My eyes were tired, and there wasn’t anything to look at besides the field, devoid of anything besides knee high grass, so I shut my eyes. I guess I drifted off, because next thing I knew he was poking at me, telling me to open my eyes and watch for deer. *Yawn* Why did I have to watch, if he was watching too? Couldn’t he just watch for both of us?

When that particular location didn’t work, we were on the move again and I had to GO. I was dreading this, too, being layered in all these borrowed clothes that I wasn’t entirely sure how I got bundled into in the first place. I finally managed, and got everything pulled back up with minimal bunching. Off we go.

I remember crossing a creek. I remember being drained, with a headache on top of that. We had eaten, I think it was just the stress of the day. The only reason I even wanted to shoot a deer was to impress my uncle, but I wasn’t looking forward to all the additional work it would require…and all the guts. Ew. The guts.

So I began to pray we wouldn’t even see a deer. No deer, no deer, nodeernodeernodeer, I chanted with every step. And it worked for awhile. We’d crossed the strip mine field and were following a creek bed when we spooked up a spike. I hadn’t been paying the slightest bit of attention, other than watching the sun get lower in the sky and trying to decide what time it was. Uncle Dale got really excited, though, and was telling me to shoot. I was fumbling around and couldn’t remember where the safety was when he took it from me, flipped the button, and handed it back.

By this time, the spike with his white flag tail had bounded to safety. Although, truth be told, it was never in any danger from me. Uncle Dale was disappointed, I think he cussed a little, but I was secretly relieved. Now we could go home. The little deer lived to tell all his buddies and I could take off this ridiculous itchy blaze orange toboggan. And take a little nap on the way home.

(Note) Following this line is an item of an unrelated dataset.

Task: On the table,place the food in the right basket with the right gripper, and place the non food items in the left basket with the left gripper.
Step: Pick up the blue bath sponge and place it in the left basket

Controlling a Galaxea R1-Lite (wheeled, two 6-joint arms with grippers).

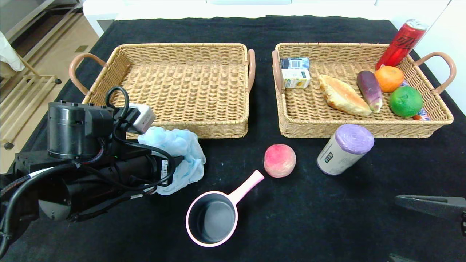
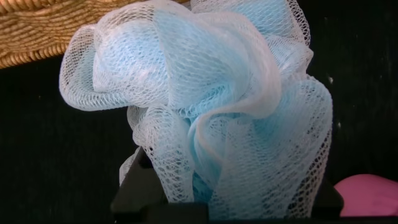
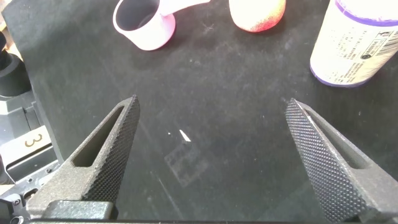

So we went by the farmhouse and met the property owner, Mansel, told him of my almost-adventure, and set back off to East Tennessee.

I can’t remember if Grandmother bought me The Yearling before of after this escapade, but I remember cherishing the book much more dearly than the trip. Get yours HERE.

I haven’t set foot in the woods since with an intent to kill. Uncle Dale still goes right regular, he just got back from Catoosa, as a matter of fact. The closest I’ve come to going with him again is when we rode over to the Hicks property and hung a tree stand a few years ago. We don’t share this particular hobby, although I do appreciate the fact he tried.

I love deer meat, but I really couldn’t have less of a desire to go kill one. If I was hungry, on the other hand…well, hopefully I wouldn’t be telling any evasiveness stories.

Something else that has evaded me is fame and fortune. But that’s probably for the best. I’m insufferable enough as it is.